Specifically, Petermann Bedat based their movement on a 1949 pocket watch built by Rene Fesselet, a student at the school (who was presumably a student of Gafner). The pocket watch was equipped with a tourbillon, remontoir d’egalite constant force mechanism, and a deadbeat seconds driven by the Gafner mechanism. Clearly conceived as a top-of-the-line precision timekeeper, the 1949 pocket watch was given a deadbeat seconds for an obvious reason: the ability to read and set the seconds hand exactly.

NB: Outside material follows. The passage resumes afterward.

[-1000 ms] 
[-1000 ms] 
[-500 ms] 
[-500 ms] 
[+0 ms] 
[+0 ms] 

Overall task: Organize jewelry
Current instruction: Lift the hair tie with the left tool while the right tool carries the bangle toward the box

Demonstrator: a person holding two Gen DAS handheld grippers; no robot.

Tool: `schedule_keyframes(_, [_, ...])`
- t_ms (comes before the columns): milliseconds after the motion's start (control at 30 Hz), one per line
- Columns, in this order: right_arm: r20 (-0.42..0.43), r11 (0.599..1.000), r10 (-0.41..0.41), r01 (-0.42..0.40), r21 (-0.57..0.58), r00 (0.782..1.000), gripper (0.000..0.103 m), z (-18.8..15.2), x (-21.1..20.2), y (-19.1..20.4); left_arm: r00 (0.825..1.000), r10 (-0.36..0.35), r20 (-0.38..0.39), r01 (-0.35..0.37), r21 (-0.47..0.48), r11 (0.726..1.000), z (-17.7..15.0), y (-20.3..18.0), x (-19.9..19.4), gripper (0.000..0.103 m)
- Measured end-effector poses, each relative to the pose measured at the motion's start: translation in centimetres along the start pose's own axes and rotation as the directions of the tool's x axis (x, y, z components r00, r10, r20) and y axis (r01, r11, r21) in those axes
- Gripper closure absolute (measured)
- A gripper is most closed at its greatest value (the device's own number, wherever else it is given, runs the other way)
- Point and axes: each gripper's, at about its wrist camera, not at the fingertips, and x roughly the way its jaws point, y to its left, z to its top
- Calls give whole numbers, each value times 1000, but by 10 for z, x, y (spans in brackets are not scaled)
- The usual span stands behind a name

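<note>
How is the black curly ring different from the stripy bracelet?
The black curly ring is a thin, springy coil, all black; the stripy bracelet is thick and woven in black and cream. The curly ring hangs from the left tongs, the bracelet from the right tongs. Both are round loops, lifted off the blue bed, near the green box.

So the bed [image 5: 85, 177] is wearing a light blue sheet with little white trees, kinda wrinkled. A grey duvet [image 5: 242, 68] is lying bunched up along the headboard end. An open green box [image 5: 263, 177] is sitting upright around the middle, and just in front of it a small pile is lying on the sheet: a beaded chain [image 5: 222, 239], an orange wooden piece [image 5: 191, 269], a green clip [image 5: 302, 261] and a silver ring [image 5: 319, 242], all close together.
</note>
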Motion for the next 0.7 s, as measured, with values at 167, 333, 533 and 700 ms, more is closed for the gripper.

In the 1967, on the other hand, the deadbeat seconds operates in isolation; it is the only complication in the movement. That perhaps is the only weakness of the watch from a conceptual perspective. For one, the jumping seconds is for visual effect rather than working in tandem with a remontoir for instance. At the same time, the jumping seconds is a drag on performance as it consumes a substantial amount of energy from the mainspring, explaining the short, 36-hour power reserve.
But its shortcomings are easily forgiven because the movement is outstanding in design and decoration. As the components visible through the dial already imply, the movement finishing is exemplary. The most obvious example of the excellent finishing is the deadbeat seconds mechanism. It’s held in place by a wide bridge with a frosted top and anglage that naturally incorporates several sharp, inward corners.
In the category of time-only watches by independent watchmakers, the 1967 is amongst the best, most obviously in its finish and quality, but also its design.
A couple of things can be improved, most prominently the case, but none of the potential improvements are crucial to the appeal of the watch. It is a winner, particularly in light of its more-than-fair price.
Key facts and price
Petermann Bédat 1967
Case diameter: 39 mm
Case height: 10.7 mm
Material: 18k white or rose gold
Water resistance: 30 m
Movement: Cal. 171
Functions: Hours, minutes, and jumping seconds
Frequency: 18,000 beats per hour (2.5 Hz)
Power reserve: 36 hours
Strap: Alligator with pin buckle
Limited edition: 10 pieces in each case material
Availability: Direct from Petermann Bedat
Price: 59,800 Swiss francs
For more, visit Petermann-bedat.ch.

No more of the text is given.